● Task goal:
Copy out again, unchanged, the listing below from the line that has "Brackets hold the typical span" through the line that has "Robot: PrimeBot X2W".

● Data supplied:
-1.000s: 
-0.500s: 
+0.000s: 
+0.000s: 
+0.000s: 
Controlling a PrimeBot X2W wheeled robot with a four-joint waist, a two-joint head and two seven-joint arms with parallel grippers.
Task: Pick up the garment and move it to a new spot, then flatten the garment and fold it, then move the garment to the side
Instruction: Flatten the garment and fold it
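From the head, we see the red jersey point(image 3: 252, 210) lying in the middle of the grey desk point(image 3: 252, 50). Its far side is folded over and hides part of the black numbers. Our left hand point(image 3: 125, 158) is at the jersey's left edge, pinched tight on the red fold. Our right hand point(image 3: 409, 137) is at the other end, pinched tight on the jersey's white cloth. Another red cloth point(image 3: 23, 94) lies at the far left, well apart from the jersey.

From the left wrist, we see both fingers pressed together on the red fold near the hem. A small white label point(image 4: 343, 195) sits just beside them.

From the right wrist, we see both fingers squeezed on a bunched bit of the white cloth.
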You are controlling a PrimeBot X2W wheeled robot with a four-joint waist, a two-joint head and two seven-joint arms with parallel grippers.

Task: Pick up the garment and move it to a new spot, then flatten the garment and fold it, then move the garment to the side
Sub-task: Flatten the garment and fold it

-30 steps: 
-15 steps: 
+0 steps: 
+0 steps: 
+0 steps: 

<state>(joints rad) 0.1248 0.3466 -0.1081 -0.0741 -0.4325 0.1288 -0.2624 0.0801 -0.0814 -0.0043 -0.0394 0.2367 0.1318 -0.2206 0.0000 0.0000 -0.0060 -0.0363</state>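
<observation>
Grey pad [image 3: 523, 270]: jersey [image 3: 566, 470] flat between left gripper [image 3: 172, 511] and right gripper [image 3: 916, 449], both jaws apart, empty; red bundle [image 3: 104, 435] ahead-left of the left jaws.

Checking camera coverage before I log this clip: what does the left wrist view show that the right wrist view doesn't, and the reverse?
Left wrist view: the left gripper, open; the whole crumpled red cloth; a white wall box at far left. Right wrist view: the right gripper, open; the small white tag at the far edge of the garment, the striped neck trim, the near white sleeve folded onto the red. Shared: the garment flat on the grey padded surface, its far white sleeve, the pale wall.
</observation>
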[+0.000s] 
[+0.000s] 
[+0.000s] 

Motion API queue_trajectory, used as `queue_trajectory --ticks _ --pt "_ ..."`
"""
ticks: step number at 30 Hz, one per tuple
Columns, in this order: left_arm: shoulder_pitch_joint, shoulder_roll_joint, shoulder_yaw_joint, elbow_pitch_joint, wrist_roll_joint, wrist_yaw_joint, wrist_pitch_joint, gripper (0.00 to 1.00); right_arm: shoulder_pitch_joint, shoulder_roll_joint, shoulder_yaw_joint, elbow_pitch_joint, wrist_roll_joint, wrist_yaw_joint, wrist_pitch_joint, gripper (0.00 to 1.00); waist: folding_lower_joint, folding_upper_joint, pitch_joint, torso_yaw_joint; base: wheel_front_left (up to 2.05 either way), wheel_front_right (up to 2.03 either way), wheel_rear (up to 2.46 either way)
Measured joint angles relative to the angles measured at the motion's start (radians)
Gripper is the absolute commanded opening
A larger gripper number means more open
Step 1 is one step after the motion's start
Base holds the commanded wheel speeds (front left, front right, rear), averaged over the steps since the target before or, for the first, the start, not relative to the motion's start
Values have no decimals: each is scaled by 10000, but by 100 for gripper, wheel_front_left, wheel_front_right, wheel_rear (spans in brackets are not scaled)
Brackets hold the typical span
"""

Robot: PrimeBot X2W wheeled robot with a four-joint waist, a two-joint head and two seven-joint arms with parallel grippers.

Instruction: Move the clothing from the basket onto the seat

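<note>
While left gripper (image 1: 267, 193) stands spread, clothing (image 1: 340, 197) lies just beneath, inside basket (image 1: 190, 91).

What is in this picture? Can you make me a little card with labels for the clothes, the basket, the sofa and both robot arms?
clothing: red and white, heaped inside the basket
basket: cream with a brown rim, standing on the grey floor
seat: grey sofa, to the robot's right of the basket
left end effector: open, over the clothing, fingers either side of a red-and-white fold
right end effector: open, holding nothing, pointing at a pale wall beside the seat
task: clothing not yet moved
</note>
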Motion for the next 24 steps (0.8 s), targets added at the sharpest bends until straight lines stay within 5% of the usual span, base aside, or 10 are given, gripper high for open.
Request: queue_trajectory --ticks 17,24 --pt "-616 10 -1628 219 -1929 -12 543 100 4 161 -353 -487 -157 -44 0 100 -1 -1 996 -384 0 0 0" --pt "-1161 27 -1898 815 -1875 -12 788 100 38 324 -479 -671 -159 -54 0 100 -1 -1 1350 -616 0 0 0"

● Answer area:
Brackets hold the typical span
"""

Robot: PrimeBot X2W wheeled robot with a four-joint waist, a two-joint head and two seven-joint arms with parallel grippers.

The output is finished and nothing more is needed.